Articolo 16 - Norma finale
Per tutto quanto non espressamente previsto nel accordo si applica la normativa vigente, il regolamento amministrativo contabile dell’Ateneo e le norme in materia di istruzione universitaria.
Il presente atto è redatto in unico esemplare e sottoscritto con firma digitale.

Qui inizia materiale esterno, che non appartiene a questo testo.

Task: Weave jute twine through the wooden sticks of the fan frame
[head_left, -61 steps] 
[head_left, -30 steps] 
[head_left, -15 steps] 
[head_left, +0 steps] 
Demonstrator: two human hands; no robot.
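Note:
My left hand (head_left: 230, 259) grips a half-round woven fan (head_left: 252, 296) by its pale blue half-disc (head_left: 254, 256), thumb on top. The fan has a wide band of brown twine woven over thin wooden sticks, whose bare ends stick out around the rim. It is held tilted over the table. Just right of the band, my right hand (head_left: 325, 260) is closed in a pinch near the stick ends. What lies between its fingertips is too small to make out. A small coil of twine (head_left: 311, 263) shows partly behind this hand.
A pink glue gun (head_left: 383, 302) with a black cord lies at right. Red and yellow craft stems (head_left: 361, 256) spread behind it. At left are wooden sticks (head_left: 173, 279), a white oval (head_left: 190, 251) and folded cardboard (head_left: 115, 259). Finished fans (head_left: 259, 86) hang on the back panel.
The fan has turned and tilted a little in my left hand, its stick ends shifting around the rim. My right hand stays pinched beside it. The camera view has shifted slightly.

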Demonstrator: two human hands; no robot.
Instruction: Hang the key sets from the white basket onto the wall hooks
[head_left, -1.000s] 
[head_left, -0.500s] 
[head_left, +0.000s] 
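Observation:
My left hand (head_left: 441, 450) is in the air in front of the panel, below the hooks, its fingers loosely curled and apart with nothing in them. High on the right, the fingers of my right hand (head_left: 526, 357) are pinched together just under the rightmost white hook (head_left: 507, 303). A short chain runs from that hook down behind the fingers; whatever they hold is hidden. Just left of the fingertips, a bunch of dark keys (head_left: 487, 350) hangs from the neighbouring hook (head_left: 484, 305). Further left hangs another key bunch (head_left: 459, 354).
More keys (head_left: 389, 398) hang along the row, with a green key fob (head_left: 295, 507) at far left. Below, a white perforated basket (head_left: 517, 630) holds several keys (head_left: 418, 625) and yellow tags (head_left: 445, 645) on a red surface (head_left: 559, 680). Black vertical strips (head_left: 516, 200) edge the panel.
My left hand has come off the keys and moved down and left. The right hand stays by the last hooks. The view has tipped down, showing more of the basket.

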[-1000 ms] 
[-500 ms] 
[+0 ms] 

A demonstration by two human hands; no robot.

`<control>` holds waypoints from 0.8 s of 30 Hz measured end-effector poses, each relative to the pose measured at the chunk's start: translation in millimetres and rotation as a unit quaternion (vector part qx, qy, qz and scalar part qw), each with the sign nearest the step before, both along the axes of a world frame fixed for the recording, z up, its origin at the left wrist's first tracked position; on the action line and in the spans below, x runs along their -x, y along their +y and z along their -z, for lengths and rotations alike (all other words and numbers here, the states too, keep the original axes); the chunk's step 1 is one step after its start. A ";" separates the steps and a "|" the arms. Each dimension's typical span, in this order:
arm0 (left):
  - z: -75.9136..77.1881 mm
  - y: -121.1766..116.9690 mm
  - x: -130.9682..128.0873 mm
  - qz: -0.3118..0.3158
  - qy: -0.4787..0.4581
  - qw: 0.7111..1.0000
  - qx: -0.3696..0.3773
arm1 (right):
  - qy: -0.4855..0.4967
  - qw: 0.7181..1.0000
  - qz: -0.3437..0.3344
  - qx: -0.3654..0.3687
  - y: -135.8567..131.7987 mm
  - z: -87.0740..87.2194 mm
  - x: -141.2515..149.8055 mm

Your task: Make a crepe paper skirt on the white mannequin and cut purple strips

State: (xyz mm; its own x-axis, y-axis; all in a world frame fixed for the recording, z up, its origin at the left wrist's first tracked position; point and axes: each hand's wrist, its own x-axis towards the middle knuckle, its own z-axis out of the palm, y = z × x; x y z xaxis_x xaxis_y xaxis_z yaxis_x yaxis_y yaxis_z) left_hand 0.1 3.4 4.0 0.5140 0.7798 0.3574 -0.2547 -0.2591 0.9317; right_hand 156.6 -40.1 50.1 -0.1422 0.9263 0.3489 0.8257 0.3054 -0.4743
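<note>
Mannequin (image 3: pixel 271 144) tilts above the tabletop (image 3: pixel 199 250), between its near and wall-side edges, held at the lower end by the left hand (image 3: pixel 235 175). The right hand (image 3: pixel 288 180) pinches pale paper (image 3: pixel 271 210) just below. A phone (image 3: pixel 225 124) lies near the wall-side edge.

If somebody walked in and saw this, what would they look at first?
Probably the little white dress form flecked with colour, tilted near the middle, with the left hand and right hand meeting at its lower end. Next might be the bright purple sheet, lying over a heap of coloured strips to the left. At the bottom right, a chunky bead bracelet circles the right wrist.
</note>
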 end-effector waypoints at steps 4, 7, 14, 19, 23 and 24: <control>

Azienda Ospedaliero-Universitaria Xxxxx
Il Direttore Generale Dr. Xxxxxxx Xxxxxxxx
………………………………………………
Università degli Studi di Verona
Dipartimento di Biotecnologie La Direttrice
Prof.ssa Xxxxx Xxxxxxxx
…………………………………………..
PROGETTO DI RICERCA
“Ampliamento della casistica e delle analisi per l’individuazione e caratterizzazione di varianti patogenetiche in patologie di interesse neurologico”
Responsabili scientifici
- Xxxx. Xxxxx Xxxxxxxx, Professore Ordinario di Neuropsichiatria Infantile all’Università di Firenze, nonché Direttore del Centro di Eccellenza di Neuroscienze dell’AOU Meyer;
- Xxxx. Xxxxxxx Xxxxxxxxxx, Professore Ordinario per il settore scientifico disciplinare BIO/18, nonché Direttore del Centro di Genomica Funzionale.
Razionale
Le epilessie rappresentano patologie neurologiche croniche caratterizzate dalla ricorrenza di crisi e classificate in base alla tipologia di questi eventi, a specifici quadri elettroencefalografici, alle cause soggiacenti e ai sintomi associati. La loro prevalenza è di circa l’1% nella popolazione generale dei Paesi industrializzati, con stime che indicano come in Europa circa 6 milioni di persone abbiano un’epilessia in fase attiva (con crisi persistenti e/o tuttora in trattamento). In Italia la malattia interessa circa 500.000 persone, con un'incidenza nazionale di 30.000 nuovi casi per anno.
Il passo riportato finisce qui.